Es soll der Meldung nach hochwirksam bei der Behandlung schwerster Covid-Fälle sein und die Zahl der Todesfälle reduzieren. Pfizer selbst habe kürzlich zudem bekannt gegeben, dass ab März bereits ein Impfstoff gegen Omikron zur Verfügung stehen könnte.

Punktuelles Überwachungssystem statt Totalüberwachung

Spaniens Gesundheitsexperten und auch die Autonomen Regionen sind gerade dabei, einen Plan fertigzustellen, an dem Spanien bereits seit Sommer 2020 arbeitet. Ein konkretes Datum für die Umsetzung der Änderungen wurde nicht bekannt gegeben. Man geht aber allgemein davon aus, dass die Änderungen nicht vor Ende der aktuellen sechsten Welle umgesetzt werden.

Spanien wendet sich damit von der bisherigen allgemeinen Registrierung aller positiven Fälle und den weitverbreiteten Tests ab. Wie die Tageszeitung „El País“ dazu schreibt, wolle man die Lage nicht mehr durch „erschöpfende Zählungen, sondern durch Hochrechnungen“ im Blick behalten – „ohne jeden Fall zu zählen, ohne auf das kleinste Symptom zu testen“.

Amparo Larrauri, Leiter der Überwachungsgruppe für Influenza und andere Atemwegsviren beim National Epidemiology Center (CNE), erklärte, dass es jetzt „angesichts der enormen Übertragbarkeit von Covid“ eine sehr große Herausforderung sei, die universellen Überwachungsprotokolle strikt einzuhalten. „Es wird unmöglich“, sagte der Epidemiologe.

Stattdessen soll ein spezielles Überwachungssystem installiert werden, um die Virus-Situation im Blick zu behalten und Bekämpfungsstrategien zu entwickeln. Eine Gruppe von Grundschulärzten, Gesundheitszentren und Krankenhäusern soll strategisch ausgewählt werden, um statistisch signifikante Werte zu erheben.

Zur Überwachung sollen dabei leichte akute Atemwegsinfektionen in Grundschulen und schwere Fälle in Krankenhäusern kommen.
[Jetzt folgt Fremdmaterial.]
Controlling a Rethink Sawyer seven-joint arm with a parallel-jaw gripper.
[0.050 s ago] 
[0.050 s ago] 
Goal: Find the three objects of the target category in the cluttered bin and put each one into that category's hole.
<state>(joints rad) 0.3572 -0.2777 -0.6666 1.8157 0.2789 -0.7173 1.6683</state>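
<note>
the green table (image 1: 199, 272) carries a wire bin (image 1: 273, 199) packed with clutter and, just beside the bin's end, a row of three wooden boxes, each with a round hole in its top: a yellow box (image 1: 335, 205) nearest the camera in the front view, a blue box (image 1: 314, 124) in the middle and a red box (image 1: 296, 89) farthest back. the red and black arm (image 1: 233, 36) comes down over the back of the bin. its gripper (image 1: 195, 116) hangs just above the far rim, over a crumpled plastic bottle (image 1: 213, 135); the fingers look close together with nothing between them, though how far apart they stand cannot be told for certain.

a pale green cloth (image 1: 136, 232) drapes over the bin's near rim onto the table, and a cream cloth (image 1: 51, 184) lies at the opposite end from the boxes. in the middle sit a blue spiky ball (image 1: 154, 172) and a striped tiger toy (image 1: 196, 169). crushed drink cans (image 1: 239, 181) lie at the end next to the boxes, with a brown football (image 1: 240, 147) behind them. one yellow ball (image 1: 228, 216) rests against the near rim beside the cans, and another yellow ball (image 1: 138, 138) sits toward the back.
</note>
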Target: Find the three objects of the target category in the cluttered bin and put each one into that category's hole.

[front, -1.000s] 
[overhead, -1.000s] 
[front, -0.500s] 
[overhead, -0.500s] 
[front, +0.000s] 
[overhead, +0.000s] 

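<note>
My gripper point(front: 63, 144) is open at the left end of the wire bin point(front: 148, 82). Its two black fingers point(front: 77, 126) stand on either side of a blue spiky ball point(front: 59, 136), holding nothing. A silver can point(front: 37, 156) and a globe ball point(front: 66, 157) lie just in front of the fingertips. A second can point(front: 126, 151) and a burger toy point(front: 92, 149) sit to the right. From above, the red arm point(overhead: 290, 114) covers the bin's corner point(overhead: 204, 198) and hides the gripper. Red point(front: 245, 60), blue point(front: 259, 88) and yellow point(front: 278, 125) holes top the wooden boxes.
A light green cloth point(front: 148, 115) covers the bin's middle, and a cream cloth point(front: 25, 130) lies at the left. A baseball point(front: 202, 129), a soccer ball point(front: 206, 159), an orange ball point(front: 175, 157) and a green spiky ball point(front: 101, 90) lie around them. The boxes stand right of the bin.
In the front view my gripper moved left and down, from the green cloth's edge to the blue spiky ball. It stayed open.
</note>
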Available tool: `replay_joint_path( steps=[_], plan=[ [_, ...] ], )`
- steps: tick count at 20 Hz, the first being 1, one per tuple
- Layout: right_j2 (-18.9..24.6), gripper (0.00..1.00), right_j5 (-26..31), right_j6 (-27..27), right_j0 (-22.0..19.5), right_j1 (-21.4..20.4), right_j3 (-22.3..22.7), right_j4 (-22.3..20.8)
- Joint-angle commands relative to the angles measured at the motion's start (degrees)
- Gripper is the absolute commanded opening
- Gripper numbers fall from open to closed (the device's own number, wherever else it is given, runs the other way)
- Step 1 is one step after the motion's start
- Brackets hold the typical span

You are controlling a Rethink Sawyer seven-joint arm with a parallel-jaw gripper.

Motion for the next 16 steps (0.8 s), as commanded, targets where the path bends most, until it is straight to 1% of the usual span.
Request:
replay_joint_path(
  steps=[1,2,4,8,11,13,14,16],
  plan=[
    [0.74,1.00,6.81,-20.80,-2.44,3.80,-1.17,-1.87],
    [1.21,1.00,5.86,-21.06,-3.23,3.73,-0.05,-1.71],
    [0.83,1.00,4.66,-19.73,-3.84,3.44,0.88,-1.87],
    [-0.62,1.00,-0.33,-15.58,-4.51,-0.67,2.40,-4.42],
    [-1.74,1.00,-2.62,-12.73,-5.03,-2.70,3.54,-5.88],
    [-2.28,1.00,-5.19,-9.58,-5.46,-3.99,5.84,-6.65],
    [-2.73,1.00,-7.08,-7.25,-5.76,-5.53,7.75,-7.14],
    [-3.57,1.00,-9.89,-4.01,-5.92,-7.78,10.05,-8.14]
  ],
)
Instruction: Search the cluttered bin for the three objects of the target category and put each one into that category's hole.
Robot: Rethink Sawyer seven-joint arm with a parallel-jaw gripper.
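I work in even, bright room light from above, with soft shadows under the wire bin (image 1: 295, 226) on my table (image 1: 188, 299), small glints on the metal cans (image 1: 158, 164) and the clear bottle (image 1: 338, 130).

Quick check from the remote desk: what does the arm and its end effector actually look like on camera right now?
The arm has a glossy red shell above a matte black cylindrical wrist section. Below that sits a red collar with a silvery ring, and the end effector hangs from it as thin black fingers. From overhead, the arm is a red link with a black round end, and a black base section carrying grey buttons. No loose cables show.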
Mit diesen mildesten und schwersten Ausbreitungen der Krankheit will man dann Hochrechnungen zur Lage machen.

CNE-Wissenschaftler Larrauri erklärte: „Die Meldeposten müssen so gewählt werden, dass sie repräsentativ für die Bevölkerung des überwachten Gebiets sind, damit wir aufgrund der Erfahrungen, die wir bereits mit der Influenza-Überwachung haben, die epidemiologische Entwicklung und die Zirkulationsmerkmale erkennen können.“

Aktuell gibt es in Spanien fünf Gemeinden, die diese Art der Überwachung als Pilotprojekt an Grundschulen betreiben und neun in Krankenhäusern.

Spanische Statistik

Aufgrund der Impfstoffe und der aktuellen Virusmutation mit milden Verläufen sei das individuelle Risiko zwar stark gesunken, die Zahl der Krankenhauspatienten sei aber dennoch hoch, so „El País“. Vergangenen Freitag wurden demnach 14.426 Corona-Patienten gemeldet, was mehr sei, als auf dem Höhepunkt der vierten und fünften Welle. Auch die Zahl der Intensivpatienten sei mit 2.056 höher als die in der fünften Welle (2.031), liege jedoch noch unter jener der vierten Welle (2.356).

Allerdings sei auch mit der Grippe nicht zu spaßen, so das Blatt. Laut dem spanischen „Carlos III Health Institute“ habe die Grippe in der Saison 2017/2018 etwa 15.000 direkte oder indirekte Todesfälle verursacht oder rund 41 pro Tag. Dennoch habe diese Krankheit das Leben der Bürger Spaniens in den letzten 100 Jahren nicht beeinträchtigt.

Kürzlich habe Helena Legido-Quigley, Expertin für Gesundheitssysteme, im Interview mit „El País“ gesagt, dass es an der Zeit sei, dass man als Gesellschaft eine Debatte darüber führe, wie viele Covid-Todesfälle pro Tag man zu akzeptieren bereit sei, um zur Routine zurückzukehren und das Blatt zu wenden.